TR-4810: NetApp AFF A400 with Lenovo ThinkSystem SR670 V2 for AI and ML Model Training
Sathish Thyagarajan, David Arnette, NetApp
Mircea Troaca, Lenovo
This solution presents a mid-range cluster architecture using NetApp storage and Lenovo servers optimized for artificial intelligence (AI) workloads. It is meant for small- to medium-sized enterprises for which most compute jobs are single node (single or multi-GPU) or distributed over a few computational nodes. This solution aligns with most day-to-day AI training jobs for many businesses.

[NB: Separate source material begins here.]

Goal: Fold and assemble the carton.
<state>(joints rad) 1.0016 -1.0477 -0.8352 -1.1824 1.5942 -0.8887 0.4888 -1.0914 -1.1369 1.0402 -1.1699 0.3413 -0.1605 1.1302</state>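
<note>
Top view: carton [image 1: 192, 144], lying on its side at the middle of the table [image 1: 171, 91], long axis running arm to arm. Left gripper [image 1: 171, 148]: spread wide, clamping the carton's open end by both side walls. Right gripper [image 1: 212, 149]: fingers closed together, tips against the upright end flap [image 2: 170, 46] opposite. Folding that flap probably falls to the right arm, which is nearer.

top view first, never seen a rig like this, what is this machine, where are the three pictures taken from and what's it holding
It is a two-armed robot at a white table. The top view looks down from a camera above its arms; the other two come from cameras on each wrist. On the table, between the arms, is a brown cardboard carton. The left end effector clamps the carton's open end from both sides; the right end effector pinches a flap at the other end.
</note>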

This document covers testing and validation of a compute and storage configuration consisting of eight-GPU Lenovo SR670V2 servers, a mid-range NetApp AFF A400 storage system and 100GbE interconnect switch. To measure the performance, we used ResNet50 with the ImageNet dataset, a batch size of 408, half precision, CUDA, and cuDNN. This architecture provides an efficient and cost-effective solution for small and medium-sized organizations just starting out with AI initiatives that require the enterprise-grade capabilities of NetApp ONTAP cloud-connected data storage.
Target audience
This document is intended for the following audiences:
-
Data scientists, data engineers, data administrators, and developers of AI systems
-
Enterprise architects who design solutions for the development of AI models
-
Data scientists and data engineers who are looking for efficient ways to achieve deep learning (DL) and machine learning (ML) development goals
-
Business leaders and OT/IT decision makers who want to achieve the fastest possible time to market for AI initiatives
Solution architecture
This solution with Lenovo ThinkSystem servers and NetApp ONTAP with AFF storage is designed to handle AI training on large datasets using the processing power of GPUs alongside traditional CPUs. This validation demonstrates high performance and optimal data management with a scale-out architecture that uses either one, two, or four Lenovo SR670 V2 servers alongside a single NetApp AFF A400 storage system. The following figure provides an architectural overview.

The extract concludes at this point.